Hi to all new here?

marlesgor76

New member
Hi everyone i am mark 35

I am from the uk it's 6.16am and i have been up all night.

this happens every few days now,i have been off work 2 months as it was becoming to much to cope with,my job involves lots of people interaction and the voice in my head just kept going all day everyday i woulds sweat and worry and be tense all day all the while making out like i was ok,v v tiring,work colleagues said my spark had gone.

i don't know what to do,my partner does not understand so i try and hide my thoughts from them,suicide fills my mind a lot esp when i am faced with something.


i feel ugly,i hate this body n face,often when i fancy someone it's like i want to be them and have the good life thay have and not mine anything but mine,i think of living others lives

last week i had a massive attack in the car outside someones house we know,it wass all to do with my partners frustration but i took it as usaul as criticism.judging and screamed in the st and wanted to walk under a car.

i was diagnosed with s.a.d. in may and have struggled ever since to make sense of it,am i mad,i have such bad thoughts sometimes about the world,like i don't belong.

i know i have had it on and off for 20 odd yrs,hen i toldd my m um nsisters they laughed it offso ilearnt how to deal with it by being funny so people would never ever tell,how can a happy person be sad,that way no one could see my anxious manner,i remebered the other day how awkward i felt buying records when i was 13 in 1989 as if someone might look and know what i liked could see in my head,judging me in the shop,knowing what i was about

i get panic attacks usually when i am being introduced to stangers,i also don't do eye contact,i hate authority and tend to belittle it to show it does not bother me when it cripples my ability to act normal,i have seversal run ins with authoity at work often charactwerised by tears n shouting,v unprofessional but i cannot help it,then the cycle begins again

i feel as if i have been acting for yrs and now just have had enough,i am not too bad in the house but once i go out i have all the fears/feelings

i also feel and felt in the past that my life is being recorded filmed etc,my partner doesn't get it.

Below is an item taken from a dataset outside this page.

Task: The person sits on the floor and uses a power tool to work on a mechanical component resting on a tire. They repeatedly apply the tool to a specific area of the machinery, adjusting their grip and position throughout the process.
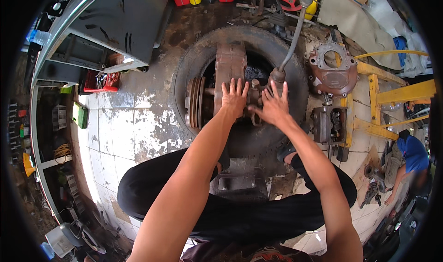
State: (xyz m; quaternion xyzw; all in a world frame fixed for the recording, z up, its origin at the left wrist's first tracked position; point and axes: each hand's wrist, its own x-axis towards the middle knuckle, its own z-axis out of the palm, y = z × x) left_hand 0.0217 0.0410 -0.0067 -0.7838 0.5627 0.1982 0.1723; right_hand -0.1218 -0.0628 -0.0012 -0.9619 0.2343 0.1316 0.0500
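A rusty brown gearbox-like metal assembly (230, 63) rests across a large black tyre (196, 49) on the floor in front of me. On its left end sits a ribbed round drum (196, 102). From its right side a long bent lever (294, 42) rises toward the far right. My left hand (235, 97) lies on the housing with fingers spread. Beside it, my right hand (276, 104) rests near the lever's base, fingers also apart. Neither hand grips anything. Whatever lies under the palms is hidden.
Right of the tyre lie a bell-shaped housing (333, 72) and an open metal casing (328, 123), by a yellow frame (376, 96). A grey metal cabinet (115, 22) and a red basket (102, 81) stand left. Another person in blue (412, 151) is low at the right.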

i want to get better but the critical voice in my head makes me feel worthless,i have a big problem with men str8 n gay and feel they r judging me on my manliness,sometimes i feel 15 and that i never moved on or grwon up,i avoid anything i might be responsible for so if it goes wrong i can't be judged or blamed,i have a fear of going to jail,my mother was v overprotective with me but not my 2 sisters.

this is an intro to me and i could write 20 years worth of stories.

i have 0 frinds and have never had any close ones,mainly work aquaintences,i try to avoid social gatherings as i have got older but do push myself out of fear of my thoughts coming out to all the people i know,i cannot stand the self grooming and the worrying about being out,though i have done it

basically i have had enough,i don't cry as much but am a gr8 one at hiding stuff i taught myself that yrs ago,i don't want any1 to know the real me or i will be rejected,sometimes i act loud to overcome my restless mind as i am talking my mind is criticising and it is hard to tell people cos they think well i feel like that sometimes well i do feel like that the majority of the time except my mum,sis and partner and my inlaws

thanks and hello again i am glad i found this website.
 

Graeme1988

Hie yer hence from me heath!
Hello, and welcome to SPW, Mark. :) Sorry to hear you're going through a hard time at the moment, but hopefully this website will be of some help to you.
You're not alone, mate.
 

recluse

Well-known member
Hi Mark, sorry about the way you feel. You are amongst supportive and understanding people here:)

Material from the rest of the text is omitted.